After various jurisdictions introduced significant VAT relief measures on energy products in response to a sharp rise in energy costs and subsequent inflation, the pace of such VAT cuts and base narrowing measures is slowing, with some scaling back VAT relief measures on those products. A large share of jurisdictions expanded or extended temporarily reduced VAT rates on energy products, allowing governments to enact visible policy measures that could have an immediate impact on household budgets. There was also a notable trend of jurisdictions using the VAT system to encourage the transition to lower-carbon economies through reduced rates for electric vehicles or zero rates for solar panels, for example. In contrast to previous years, however, six jurisdictions increased their standard VAT rate. Additionally, in an ongoing effort to raise revenues and promote public health by discouraging the consumption of certain products or activities, several high and upper-middle-income countries have intensified their health-related excise taxes, especially on tobacco, alcoholic beverages, sugar sweetened beverages (SSBs), and gambling.

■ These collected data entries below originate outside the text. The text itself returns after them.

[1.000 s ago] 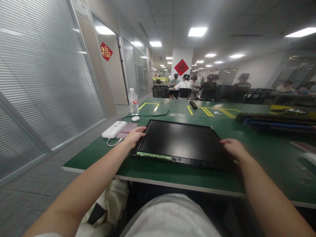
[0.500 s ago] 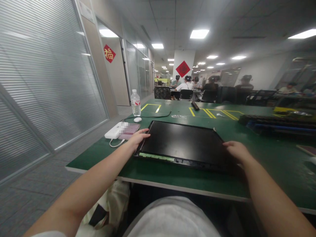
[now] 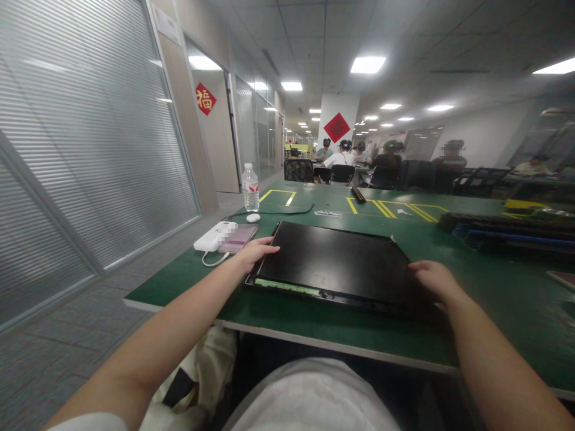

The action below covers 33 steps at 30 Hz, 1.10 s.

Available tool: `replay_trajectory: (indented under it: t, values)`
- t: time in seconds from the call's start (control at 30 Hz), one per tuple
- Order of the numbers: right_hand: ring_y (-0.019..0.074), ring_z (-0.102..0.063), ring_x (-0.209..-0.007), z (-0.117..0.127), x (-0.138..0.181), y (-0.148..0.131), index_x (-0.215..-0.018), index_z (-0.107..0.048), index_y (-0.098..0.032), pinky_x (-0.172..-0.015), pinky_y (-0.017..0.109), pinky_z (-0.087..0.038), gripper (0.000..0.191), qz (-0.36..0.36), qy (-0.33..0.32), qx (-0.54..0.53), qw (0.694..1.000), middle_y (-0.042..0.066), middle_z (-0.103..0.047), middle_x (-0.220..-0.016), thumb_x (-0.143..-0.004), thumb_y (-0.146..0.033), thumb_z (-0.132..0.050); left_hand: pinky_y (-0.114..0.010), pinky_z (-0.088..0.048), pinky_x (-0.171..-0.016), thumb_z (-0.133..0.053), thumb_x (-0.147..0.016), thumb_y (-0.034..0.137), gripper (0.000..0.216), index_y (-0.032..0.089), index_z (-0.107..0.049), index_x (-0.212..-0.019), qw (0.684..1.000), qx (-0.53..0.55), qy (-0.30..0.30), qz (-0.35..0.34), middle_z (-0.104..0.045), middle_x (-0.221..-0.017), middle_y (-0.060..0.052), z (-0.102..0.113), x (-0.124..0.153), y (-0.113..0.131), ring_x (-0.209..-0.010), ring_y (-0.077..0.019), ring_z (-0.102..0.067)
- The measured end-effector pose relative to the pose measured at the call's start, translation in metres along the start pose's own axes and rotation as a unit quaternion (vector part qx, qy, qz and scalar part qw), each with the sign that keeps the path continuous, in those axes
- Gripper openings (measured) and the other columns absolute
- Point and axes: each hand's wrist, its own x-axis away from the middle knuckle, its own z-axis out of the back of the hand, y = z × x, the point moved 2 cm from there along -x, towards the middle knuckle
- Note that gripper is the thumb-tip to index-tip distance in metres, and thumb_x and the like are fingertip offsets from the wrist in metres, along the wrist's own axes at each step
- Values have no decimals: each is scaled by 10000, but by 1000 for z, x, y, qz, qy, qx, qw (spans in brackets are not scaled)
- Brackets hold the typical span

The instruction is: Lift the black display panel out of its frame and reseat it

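Observation:
A black flat screen panel (image 3: 336,260) lies face up on the green table (image 3: 494,287), with a thin green strip along its near edge. My left hand (image 3: 254,251) rests on the panel's left edge, fingers stretched over the rim. My right hand (image 3: 433,280) lies on the panel's right near corner, fingers curled over the edge. Both forearms reach forward from the bottom of the view.
Left of the panel lie a white power bank (image 3: 210,237), a phone (image 3: 237,238) and a white cable. Farther back stand a water bottle (image 3: 250,188) and a small white object. Dark trays (image 3: 507,230) lie at the right. Several people sit at distant tables. A glass partition runs along the left.
Both hands keep their places on the panel's edges. The view has shifted slightly, so everything sits a little further right and lower in the picture.

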Motion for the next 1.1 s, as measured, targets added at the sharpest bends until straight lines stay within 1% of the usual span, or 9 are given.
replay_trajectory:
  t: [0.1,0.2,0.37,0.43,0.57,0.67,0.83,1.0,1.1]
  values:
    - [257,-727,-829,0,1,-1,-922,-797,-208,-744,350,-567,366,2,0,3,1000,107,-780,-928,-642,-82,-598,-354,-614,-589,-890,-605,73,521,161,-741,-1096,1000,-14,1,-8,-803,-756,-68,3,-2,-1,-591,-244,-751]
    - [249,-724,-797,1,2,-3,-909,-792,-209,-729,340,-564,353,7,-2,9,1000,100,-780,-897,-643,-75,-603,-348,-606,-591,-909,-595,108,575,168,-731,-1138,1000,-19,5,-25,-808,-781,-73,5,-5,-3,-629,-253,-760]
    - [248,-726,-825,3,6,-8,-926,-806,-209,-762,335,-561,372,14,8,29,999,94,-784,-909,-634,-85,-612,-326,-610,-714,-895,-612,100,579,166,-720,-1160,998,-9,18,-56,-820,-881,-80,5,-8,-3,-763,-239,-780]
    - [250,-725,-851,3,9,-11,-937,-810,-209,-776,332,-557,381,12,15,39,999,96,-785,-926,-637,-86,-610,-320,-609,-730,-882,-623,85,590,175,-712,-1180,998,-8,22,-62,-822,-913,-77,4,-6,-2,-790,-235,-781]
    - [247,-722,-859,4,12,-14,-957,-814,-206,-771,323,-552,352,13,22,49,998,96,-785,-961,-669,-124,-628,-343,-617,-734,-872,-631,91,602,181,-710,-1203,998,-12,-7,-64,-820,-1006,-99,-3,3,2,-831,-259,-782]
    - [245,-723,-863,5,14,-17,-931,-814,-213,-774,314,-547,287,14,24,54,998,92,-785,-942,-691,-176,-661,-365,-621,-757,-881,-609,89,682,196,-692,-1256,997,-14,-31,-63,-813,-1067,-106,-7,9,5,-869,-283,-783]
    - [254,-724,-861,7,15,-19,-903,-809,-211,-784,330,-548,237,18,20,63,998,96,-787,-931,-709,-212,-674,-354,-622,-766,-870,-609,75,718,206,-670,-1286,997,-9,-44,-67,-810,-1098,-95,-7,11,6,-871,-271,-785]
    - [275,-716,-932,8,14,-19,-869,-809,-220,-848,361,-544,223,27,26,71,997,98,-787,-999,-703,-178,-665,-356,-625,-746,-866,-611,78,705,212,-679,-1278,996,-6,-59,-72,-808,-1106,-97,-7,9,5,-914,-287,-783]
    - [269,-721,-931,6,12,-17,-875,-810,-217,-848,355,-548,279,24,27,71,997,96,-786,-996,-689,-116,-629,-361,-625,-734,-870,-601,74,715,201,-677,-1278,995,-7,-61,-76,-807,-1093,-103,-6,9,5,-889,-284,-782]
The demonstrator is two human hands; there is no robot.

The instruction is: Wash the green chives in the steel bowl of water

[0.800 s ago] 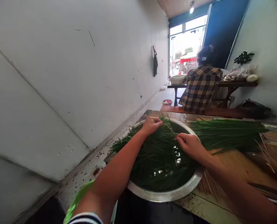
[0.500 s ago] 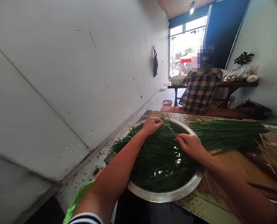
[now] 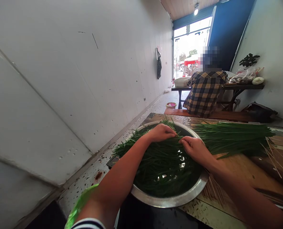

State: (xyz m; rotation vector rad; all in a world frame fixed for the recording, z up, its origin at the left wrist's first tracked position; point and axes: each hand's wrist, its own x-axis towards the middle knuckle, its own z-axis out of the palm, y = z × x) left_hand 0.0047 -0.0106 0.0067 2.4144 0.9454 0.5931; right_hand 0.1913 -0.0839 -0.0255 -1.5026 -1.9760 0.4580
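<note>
A wide metal basin (image 3: 172, 199) holds water and a mass of long green chive leaves (image 3: 160, 162). Both of my hands are over its far side, close together. My left hand (image 3: 162, 132) has its fingers curled down onto the leaves, pinching some of them. My right hand (image 3: 195, 148) is closed too, its fingertips gripping leaves just to the right of the left hand. A thin wooden skewer seems to lie between the two hands.
A large bundle of chives (image 3: 232, 136) lies on the wooden table (image 3: 237, 173) to the right, with bamboo skewers (image 3: 273, 156) beyond it. A person in a plaid shirt (image 3: 204, 92) sits at another table ahead. A white wall runs along the left.
My left hand has slid to the right across the leaves and now nearly meets my right hand, which has stayed in place.
</note>
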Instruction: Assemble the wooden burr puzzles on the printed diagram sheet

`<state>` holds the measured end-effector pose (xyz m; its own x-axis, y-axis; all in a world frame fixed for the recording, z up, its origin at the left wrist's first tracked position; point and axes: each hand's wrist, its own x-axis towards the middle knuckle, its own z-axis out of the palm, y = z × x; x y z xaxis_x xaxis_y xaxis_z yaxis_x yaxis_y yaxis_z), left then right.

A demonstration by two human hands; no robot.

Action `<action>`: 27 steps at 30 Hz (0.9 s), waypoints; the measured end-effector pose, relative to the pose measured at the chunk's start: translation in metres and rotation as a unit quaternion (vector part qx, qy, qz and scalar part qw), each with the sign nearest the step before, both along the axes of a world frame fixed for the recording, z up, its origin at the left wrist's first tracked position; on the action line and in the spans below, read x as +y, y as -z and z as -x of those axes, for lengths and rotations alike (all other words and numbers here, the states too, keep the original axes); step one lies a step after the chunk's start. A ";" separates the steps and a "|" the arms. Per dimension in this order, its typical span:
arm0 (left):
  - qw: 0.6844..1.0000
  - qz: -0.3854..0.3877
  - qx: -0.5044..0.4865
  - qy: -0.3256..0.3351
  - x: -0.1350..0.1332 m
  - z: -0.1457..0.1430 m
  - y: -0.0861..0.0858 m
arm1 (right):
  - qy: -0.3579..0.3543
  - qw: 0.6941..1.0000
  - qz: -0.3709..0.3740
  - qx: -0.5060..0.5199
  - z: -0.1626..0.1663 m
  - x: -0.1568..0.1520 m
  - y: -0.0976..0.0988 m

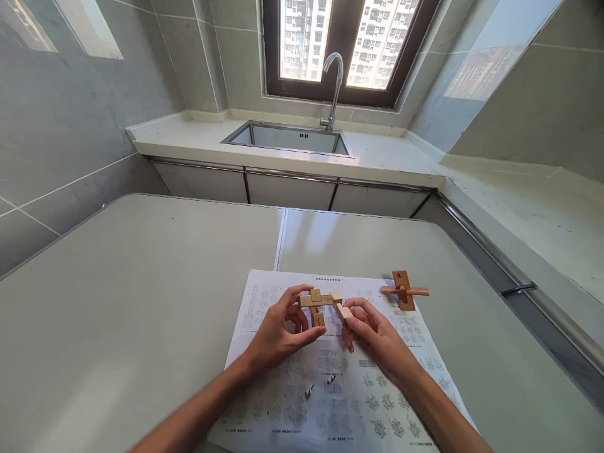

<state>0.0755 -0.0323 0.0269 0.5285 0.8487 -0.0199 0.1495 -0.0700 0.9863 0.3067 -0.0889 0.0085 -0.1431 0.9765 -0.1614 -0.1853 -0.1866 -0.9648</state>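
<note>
My left hand (pixel 283 324) grips a small cross-shaped wooden puzzle assembly (pixel 315 301), fingers behind it and thumb at its lower end. One lower piece of it bears a dark mark like a 1. Between the thumb and fingers of my right hand (pixel 370 327) is a pale notched wooden puzzle piece (pixel 343 311). Its upper end meets the right end of the assembly; I cannot tell whether they interlock. Beneath both hands lies a printed instruction sheet (pixel 344 409) covered in small diagrams.
A darker wooden cross assembly (pixel 404 292) marked 2 rests at the sheet's upper right corner. The sheet lies on a pale table (pixel 155 302) with a seam. Beyond it are a counter (pixel 189 135), a sink (pixel 287 135) with a tap (pixel 334 82), and a window.
</note>
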 end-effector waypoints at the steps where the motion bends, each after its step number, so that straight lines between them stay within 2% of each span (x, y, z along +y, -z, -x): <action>1: 1.000 -0.001 -0.001 0.001 0.000 0.000 0.000 | 0.001 1.000 0.000 -0.009 -0.001 0.000 0.000; 5: 1.000 -0.008 -0.012 -0.002 -0.001 0.000 -0.001 | 0.002 0.999 0.011 -0.033 -0.003 -0.002 -0.002; 10: 1.000 -0.016 -0.016 0.010 -0.001 0.002 0.000 | -0.055 0.997 0.029 0.044 -0.002 -0.003 -0.006; 19: 0.995 -0.065 -0.009 0.077 -0.006 0.003 0.006 | -0.080 0.990 0.048 0.105 -0.004 -0.004 0.010; 27: 0.989 -0.074 -0.008 0.131 -0.007 0.003 0.005 | -0.140 0.981 0.063 0.115 -0.005 -0.004 0.006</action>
<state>0.0721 -0.0388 0.0221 0.7296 0.6759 0.1043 0.0923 -0.2484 0.9642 0.3114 -0.0928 0.0026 -0.4501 0.8681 -0.2096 -0.3200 -0.3759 -0.8696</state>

The ongoing cost-of-living pressures continued to prompt jurisdictions to reduce taxes on energy use, a trend that initially emerged in 2022. Despite these inflation-induced challenges, however, several primarily high-income countries increased their carbon tax in 2023 to support the transition to a low-carbon economy. As the year progressed, the challenge for policy makers was to move from what were initially broad support measures to more targeted policy responses, due to the rising fiscal costs of these measures and their potential to undermine environmental incentives. In 2023 high-income countries thus generally opted for support measures that reduced excise tax rates only and avoided adjusting their carbon tax rates.